■ Work order ■
Among the entries below, please show each line that carries the word "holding".
-*-
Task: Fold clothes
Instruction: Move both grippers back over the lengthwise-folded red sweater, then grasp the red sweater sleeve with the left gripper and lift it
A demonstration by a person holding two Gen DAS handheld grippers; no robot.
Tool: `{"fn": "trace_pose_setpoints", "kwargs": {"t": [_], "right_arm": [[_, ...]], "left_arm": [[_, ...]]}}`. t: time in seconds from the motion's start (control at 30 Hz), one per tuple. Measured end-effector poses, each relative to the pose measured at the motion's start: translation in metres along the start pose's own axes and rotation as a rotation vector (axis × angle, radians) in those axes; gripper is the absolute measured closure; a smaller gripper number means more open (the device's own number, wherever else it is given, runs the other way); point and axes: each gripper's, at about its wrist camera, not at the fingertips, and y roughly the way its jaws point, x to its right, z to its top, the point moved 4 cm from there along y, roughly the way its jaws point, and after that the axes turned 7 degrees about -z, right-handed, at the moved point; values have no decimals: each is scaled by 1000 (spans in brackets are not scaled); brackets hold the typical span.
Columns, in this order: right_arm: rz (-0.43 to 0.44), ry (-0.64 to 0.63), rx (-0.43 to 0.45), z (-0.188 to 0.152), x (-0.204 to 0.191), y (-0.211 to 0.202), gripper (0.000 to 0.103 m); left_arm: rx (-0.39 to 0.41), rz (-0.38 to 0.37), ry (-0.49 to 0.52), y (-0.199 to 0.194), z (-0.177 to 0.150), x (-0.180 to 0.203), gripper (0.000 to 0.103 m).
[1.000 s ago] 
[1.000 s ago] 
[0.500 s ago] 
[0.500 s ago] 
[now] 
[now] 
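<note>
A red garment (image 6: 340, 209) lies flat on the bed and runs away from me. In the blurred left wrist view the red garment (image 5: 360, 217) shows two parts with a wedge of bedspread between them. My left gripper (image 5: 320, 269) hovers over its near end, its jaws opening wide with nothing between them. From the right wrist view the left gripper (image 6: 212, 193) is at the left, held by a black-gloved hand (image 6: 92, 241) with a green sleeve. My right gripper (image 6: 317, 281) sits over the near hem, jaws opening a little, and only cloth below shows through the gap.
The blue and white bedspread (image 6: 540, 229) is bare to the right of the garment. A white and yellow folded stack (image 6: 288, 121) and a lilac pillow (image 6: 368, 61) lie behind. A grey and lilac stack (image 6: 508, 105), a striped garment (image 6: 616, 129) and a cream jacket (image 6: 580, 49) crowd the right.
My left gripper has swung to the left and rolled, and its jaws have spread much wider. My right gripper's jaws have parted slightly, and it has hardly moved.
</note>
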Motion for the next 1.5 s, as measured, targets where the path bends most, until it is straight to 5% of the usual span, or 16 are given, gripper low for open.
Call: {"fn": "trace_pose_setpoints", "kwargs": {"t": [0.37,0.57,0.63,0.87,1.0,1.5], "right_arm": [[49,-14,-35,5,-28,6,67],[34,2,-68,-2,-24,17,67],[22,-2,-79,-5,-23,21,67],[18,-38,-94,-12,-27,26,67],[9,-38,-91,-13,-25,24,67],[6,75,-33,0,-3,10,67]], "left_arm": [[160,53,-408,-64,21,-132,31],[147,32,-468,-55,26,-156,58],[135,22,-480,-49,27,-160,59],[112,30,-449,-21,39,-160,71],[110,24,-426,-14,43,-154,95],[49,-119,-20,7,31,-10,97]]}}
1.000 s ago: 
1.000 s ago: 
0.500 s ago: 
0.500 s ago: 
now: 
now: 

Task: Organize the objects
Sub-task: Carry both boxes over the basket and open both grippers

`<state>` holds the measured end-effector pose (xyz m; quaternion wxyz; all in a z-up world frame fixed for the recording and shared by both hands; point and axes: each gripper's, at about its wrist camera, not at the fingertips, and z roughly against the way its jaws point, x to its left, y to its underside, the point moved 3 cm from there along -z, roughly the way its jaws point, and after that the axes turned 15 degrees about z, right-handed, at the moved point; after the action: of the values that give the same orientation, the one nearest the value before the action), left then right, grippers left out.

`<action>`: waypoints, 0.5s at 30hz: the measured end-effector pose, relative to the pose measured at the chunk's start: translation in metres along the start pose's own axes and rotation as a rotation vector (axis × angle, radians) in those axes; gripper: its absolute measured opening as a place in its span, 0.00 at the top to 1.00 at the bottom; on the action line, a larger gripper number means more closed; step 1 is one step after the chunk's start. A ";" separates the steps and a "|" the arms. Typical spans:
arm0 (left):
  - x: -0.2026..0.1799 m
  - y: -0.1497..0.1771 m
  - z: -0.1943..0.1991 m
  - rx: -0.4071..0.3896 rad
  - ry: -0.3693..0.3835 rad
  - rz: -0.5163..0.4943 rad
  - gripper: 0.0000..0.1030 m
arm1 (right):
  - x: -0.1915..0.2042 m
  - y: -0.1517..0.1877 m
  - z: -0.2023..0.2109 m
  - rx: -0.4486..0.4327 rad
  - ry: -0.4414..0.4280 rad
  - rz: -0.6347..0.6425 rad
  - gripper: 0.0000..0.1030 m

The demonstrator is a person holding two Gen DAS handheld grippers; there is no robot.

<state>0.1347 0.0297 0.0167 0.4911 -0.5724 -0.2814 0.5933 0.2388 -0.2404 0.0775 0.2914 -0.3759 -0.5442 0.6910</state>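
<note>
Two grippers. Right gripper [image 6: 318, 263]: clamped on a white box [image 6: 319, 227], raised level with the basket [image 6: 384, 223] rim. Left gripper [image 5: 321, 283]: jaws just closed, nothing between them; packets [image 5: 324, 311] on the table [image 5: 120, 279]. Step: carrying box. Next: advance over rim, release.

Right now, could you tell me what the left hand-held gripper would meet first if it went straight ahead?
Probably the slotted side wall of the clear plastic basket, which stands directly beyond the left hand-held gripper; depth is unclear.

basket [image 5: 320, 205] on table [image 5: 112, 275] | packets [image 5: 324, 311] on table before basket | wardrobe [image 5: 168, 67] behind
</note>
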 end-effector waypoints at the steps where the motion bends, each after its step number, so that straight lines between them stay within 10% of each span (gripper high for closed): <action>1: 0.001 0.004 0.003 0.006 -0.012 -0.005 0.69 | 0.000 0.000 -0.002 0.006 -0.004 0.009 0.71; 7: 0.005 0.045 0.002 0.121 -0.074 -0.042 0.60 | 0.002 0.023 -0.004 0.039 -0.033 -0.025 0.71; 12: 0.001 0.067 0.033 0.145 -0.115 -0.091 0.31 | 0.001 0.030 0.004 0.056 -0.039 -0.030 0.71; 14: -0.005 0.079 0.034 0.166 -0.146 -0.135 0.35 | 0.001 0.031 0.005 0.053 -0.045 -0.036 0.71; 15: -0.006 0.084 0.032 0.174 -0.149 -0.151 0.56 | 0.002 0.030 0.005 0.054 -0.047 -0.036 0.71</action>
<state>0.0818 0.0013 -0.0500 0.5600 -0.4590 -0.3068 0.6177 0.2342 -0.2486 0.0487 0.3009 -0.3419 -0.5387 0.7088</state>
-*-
■ Result of this task ■
A demonstration by a person holding two Gen DAS handheld grippers; no robot.
The demonstrator is a person holding two Gen DAS handheld grippers; there is no robot.

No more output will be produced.